No estado de Goiás e a nível Brasil, uma das práticas que é adotada com muita frequência é a questão do plantio direto. Com relação ao controle de doenças de solo, a gente tem produtos biológicos que são adotados por uma infinidade de produtores. É complicado falar em 100%, mas eu acho que é muito próximo disso. Eu acho que é um dos grandes sucessos do controle biológico a nível nacional e mundial. E o que tem crescido muito, que eu vejo, com relação a adoção de práticas de manejo de doenças e pragas da parte aérea, é a redução do uso dos produtos químicos e substituição por produtos biológicos, ou a associação das duas ferramentas. Então hoje a gente vê um crescimento exponencial de ferramentas para o controle de insetos-praga e para o manejo de doenças da parte aérea das plantas.
Esse crescimento deve continuar? Qual a sua perspectiva para o futuro?
Está todo mundo caminhando para uma maior adoção. Os produtores hoje, que não adotam estratégias mais focadas em agricultura regenerativa, eu vejo que é uma questão de tempo e pouco tempo. Não é nem a longo prazo, a gente está falando de um futuro bem próximo. Todo mundo já está um passo na “escadinha”. Uns mais, outros menos, mas está todo mundo caminhando para o mesmo horizonte.
O que tem estimulado esse crescimento?
Eu acho que é um conjunto de fatores. O fator que mais impacta na decisão do produtor de “vou adotar ou não” está principalmente relacionado a questão econômica. Então aos custos de produção. Outro ponto são os resultados de pesquisas. A gente tem visto que ano após ano ferramentas que já vinham sendo utilizadas por muito tempo e que funcionavam muito bem, hoje não têm mais o mesmo desempenho, ferramentas sintéticas ou químicas. Enquanto isso, a gente tem novas ferramentas no mercado – de controle biológico, ferramentas alternativas que fazem indução de resistência – que melhoram o desempenho da cultura e conseguem entregar mais resultado.
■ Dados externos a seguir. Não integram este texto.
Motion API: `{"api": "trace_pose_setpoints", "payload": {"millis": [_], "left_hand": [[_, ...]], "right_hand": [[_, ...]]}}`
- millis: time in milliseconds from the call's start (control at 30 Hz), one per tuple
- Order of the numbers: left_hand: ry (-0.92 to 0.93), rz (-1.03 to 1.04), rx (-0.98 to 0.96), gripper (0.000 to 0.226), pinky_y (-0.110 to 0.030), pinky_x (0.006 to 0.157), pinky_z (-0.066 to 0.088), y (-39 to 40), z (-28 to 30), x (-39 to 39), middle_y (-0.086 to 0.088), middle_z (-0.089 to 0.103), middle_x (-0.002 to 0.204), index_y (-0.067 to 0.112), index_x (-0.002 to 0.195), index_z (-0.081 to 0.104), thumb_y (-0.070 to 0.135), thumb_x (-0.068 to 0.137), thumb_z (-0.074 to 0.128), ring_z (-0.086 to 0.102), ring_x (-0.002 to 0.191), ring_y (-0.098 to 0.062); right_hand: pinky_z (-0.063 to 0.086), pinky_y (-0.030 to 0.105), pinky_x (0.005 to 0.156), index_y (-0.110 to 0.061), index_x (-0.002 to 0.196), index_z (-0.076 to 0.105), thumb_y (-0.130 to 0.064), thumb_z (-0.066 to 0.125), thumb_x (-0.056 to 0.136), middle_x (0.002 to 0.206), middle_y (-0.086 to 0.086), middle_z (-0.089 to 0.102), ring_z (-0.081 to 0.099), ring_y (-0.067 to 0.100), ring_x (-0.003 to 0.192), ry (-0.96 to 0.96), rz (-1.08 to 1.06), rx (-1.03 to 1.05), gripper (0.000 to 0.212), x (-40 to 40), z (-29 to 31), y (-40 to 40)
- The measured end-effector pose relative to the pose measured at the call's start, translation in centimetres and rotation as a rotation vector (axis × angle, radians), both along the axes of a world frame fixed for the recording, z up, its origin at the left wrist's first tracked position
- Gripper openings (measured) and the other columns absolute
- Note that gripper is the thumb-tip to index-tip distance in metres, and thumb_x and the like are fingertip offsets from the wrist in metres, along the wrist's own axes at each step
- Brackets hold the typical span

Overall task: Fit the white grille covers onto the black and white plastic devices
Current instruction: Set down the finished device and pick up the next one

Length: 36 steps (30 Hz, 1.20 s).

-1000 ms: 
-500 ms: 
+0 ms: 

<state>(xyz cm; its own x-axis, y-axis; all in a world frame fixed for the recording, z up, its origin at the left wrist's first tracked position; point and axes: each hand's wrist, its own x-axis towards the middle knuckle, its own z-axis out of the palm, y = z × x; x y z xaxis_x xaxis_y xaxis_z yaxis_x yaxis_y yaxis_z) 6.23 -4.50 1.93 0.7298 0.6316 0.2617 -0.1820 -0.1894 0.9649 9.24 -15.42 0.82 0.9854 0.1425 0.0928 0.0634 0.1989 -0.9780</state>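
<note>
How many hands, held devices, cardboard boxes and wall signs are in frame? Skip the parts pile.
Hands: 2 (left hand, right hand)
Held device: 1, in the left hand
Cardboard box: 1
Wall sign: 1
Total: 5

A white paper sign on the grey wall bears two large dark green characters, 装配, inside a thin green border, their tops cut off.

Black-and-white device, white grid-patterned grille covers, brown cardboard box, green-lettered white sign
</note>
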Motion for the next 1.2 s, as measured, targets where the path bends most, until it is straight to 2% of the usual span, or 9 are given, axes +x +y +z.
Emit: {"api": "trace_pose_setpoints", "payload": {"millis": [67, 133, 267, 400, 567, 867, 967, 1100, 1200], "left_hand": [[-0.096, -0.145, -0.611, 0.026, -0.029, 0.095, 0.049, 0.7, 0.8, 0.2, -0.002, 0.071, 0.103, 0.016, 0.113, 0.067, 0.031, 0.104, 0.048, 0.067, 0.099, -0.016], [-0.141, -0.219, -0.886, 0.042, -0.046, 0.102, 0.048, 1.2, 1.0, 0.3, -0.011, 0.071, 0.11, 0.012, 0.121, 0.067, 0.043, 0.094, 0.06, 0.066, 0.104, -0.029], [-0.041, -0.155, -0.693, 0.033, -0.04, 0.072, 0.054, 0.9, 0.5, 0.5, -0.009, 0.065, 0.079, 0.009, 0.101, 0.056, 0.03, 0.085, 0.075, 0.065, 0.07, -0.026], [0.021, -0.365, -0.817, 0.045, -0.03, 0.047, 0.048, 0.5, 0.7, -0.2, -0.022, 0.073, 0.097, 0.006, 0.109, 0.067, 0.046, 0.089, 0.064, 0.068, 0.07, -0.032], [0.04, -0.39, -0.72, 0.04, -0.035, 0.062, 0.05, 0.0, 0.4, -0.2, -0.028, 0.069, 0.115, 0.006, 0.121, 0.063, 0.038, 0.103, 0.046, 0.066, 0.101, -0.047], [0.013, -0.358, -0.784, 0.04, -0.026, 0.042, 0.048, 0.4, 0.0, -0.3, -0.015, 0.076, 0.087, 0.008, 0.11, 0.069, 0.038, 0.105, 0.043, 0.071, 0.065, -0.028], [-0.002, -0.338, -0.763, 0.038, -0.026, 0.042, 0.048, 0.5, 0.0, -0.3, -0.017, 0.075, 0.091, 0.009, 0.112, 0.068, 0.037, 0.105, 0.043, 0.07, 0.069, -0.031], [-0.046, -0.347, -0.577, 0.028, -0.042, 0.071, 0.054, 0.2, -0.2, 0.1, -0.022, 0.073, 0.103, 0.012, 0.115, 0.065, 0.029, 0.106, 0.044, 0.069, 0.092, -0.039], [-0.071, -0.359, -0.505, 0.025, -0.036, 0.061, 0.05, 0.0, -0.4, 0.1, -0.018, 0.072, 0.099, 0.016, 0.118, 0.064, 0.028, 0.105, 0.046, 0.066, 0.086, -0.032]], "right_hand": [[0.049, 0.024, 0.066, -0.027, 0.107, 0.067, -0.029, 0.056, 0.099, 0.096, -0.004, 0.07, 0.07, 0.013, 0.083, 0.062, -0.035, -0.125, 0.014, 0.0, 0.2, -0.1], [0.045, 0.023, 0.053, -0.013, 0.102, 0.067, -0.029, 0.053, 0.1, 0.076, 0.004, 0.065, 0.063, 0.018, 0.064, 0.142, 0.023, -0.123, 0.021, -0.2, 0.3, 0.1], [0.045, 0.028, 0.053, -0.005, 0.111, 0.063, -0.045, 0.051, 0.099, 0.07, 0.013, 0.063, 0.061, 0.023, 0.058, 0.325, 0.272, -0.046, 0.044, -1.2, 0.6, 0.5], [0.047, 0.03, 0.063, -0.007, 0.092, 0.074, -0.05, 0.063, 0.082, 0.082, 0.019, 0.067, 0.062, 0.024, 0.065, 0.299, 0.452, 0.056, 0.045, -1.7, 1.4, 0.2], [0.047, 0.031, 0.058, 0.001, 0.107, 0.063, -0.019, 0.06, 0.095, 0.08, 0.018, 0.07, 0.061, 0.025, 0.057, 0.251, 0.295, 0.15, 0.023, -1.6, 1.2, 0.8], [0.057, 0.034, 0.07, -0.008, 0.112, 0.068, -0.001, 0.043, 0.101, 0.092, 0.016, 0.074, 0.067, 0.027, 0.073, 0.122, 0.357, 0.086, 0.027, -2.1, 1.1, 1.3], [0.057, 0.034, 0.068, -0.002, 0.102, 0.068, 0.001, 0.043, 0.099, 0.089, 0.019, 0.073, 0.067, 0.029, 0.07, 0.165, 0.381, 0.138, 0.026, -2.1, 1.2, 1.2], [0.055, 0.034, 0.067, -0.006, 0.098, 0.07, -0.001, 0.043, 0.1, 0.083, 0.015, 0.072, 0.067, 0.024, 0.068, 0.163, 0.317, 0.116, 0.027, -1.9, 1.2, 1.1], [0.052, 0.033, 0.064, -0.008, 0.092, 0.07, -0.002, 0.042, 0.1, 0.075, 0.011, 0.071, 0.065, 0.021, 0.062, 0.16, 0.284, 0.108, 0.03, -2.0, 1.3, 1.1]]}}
Como a agricultura regenerativa deve impactar a imagem da produção brasileira nos próximos anos?
A agricultura brasileira já é uma vitrine em termos de adoção de bioinsumos a nível mundial. Todo mundo está se voltando para entender o que o Brasil está fazendo e por que já está tão avançado na adoção dessas estratégias. Eu vejo que o Brasil vai estar em uma posição extremamente estratégica, como fomentador de boas práticas e não mais consumidor. A gente vai ver essa virada de chave. Por muito tempo a agricultura foi implementada aqui pelo fator da colonização que o Brasil teve, por imigrantes que já praticavam a agricultura em outras regiões do mundo. Agora a agricultura do Brasil já está caminhando com as próprias pernas e ela está exportando informação e não só importando. Estamos virando gerador de opinião, principalmente na agricultura regenerativa. Eu acho que em poucos anos, além de exemplo em sustentabilidade, a gente vai ser exemplo em práticas de agricultura regenerativa.